[TASK DESCRIPTION]
Which lines of the records below contain the word "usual"? Show each one.

====== MATERIAL FOR THE TASK

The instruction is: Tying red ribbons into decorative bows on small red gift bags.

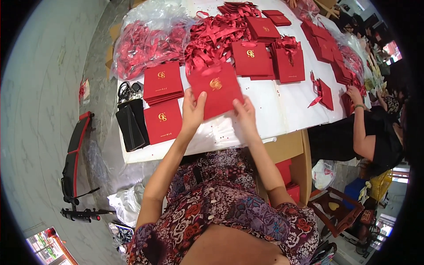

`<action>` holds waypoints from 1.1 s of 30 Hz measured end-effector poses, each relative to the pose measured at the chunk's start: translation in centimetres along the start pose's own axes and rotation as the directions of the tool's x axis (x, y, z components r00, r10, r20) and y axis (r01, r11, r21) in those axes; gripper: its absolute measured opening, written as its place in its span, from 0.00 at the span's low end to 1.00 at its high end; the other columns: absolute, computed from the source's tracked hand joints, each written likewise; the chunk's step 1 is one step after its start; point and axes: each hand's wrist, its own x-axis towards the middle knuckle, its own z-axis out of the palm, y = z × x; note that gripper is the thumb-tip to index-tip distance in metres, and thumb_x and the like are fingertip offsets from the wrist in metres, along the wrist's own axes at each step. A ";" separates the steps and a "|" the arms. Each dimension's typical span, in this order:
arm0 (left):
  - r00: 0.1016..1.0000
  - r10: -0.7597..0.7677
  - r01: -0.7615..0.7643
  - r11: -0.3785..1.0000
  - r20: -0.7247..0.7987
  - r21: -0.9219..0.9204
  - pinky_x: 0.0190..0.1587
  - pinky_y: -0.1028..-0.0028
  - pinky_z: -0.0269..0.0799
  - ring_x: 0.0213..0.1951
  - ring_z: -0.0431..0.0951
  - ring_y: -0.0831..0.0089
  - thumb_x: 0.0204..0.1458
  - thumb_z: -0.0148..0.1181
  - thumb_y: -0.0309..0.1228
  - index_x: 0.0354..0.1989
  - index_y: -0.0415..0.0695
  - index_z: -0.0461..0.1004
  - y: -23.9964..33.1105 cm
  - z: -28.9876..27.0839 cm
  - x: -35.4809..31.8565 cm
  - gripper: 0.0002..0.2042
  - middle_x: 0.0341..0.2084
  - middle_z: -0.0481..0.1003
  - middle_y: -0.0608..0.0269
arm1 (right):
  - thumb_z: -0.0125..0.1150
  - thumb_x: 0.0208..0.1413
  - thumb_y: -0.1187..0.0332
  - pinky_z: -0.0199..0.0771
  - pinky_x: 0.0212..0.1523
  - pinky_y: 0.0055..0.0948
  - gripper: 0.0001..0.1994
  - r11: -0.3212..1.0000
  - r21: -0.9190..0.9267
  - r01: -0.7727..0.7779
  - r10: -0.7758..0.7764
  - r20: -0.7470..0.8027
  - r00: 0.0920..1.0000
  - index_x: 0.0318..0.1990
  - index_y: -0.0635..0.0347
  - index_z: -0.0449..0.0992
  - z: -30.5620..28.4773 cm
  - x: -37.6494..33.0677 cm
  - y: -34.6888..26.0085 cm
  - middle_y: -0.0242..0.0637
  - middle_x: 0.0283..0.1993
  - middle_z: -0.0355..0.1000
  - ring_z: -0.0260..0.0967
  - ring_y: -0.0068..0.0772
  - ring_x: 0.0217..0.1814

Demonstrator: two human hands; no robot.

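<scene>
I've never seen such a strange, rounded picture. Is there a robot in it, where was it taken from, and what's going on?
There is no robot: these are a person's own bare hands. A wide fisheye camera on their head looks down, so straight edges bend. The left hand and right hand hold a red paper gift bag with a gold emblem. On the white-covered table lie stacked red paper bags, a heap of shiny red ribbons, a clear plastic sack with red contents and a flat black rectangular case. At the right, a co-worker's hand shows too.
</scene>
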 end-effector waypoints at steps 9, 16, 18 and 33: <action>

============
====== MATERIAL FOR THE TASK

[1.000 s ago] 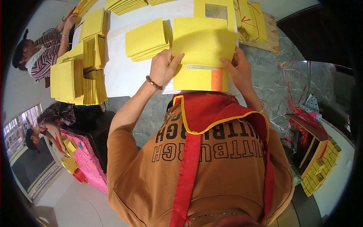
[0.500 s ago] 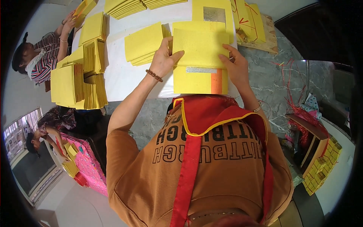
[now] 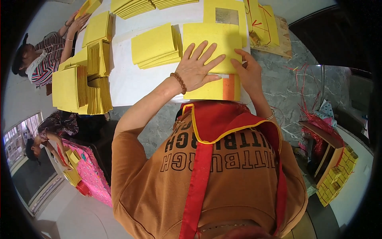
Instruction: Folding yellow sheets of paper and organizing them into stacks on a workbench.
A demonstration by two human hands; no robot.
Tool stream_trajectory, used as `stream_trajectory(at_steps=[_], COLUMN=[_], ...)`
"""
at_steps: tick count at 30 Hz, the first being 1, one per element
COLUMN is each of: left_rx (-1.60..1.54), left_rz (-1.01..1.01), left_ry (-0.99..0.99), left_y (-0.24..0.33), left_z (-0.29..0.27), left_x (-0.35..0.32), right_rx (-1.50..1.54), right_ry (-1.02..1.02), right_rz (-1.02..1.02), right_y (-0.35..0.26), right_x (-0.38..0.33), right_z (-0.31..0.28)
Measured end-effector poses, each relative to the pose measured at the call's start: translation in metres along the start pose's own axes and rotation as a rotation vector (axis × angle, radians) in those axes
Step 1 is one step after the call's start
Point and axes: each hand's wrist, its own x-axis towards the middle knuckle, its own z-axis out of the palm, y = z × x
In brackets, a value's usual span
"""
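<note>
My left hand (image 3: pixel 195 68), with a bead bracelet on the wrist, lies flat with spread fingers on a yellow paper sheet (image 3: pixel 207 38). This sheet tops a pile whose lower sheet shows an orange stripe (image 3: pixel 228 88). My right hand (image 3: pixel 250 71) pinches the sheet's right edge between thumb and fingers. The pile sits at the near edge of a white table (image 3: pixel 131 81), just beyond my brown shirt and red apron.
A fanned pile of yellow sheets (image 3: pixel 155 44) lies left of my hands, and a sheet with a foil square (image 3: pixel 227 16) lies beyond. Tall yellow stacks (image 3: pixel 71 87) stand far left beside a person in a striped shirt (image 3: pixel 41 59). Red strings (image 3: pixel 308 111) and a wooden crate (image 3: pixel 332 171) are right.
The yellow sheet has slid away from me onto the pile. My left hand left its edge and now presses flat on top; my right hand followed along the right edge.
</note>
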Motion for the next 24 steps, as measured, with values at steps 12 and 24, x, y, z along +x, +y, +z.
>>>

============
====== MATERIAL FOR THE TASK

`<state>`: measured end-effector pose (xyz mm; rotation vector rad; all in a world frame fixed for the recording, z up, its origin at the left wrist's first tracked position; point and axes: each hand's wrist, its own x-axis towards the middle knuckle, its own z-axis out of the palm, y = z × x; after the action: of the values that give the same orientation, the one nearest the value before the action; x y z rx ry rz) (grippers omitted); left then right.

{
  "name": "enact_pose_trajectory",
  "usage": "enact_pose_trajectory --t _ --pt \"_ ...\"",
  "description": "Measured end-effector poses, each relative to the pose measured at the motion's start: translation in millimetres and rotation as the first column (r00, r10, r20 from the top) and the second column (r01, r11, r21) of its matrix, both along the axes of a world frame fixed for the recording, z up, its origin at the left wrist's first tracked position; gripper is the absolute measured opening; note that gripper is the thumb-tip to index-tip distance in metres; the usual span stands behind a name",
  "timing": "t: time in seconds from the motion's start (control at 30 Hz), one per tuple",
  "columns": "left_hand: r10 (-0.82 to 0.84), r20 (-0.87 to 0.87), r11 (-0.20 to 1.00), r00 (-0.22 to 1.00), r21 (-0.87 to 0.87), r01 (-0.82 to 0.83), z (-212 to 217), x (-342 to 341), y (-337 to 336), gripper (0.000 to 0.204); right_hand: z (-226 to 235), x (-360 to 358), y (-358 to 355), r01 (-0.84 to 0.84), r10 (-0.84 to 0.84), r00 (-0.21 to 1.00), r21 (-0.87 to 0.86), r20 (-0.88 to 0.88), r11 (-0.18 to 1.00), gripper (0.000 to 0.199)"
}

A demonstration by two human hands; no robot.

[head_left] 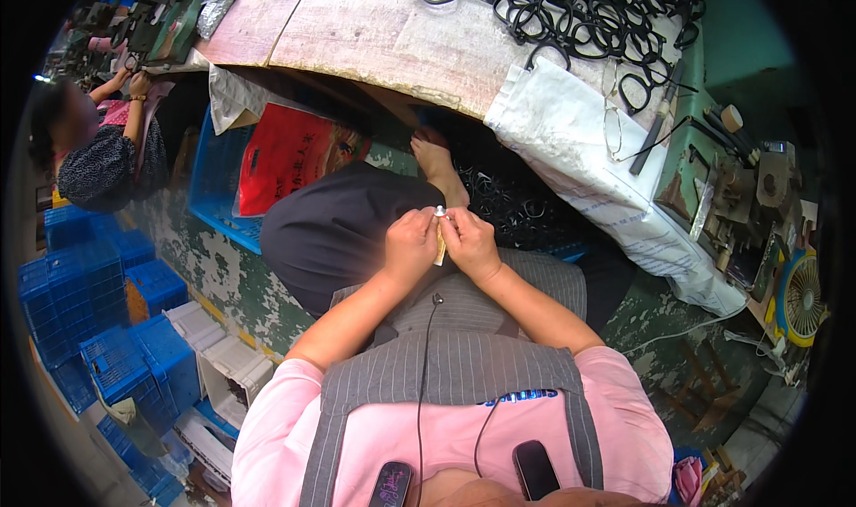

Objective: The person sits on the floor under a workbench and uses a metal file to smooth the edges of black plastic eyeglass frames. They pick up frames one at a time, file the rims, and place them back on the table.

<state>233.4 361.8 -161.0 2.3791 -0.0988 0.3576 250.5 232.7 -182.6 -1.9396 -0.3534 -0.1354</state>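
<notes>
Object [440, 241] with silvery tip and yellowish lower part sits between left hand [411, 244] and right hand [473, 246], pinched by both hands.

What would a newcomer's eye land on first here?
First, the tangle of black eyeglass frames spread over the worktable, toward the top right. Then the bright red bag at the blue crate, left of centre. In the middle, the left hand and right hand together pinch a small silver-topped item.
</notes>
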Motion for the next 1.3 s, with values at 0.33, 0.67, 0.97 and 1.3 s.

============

[SOLUTION BELOW]
In brackets, a value's usual span
  "description": "Measured end-effector poses, each relative to the pose measured at the motion's start: translation in millimetres and rotation as the first column (r00, r10, r20 from the top) and the second column (r01, r11, r21) of its matrix, both along the axes of a world frame fixed for the recording, z up, its origin at the left wrist's first tracked position; gripper is the absolute measured opening; note that gripper is the thumb-tip to index-tip distance in metres; the usual span stands behind a name",

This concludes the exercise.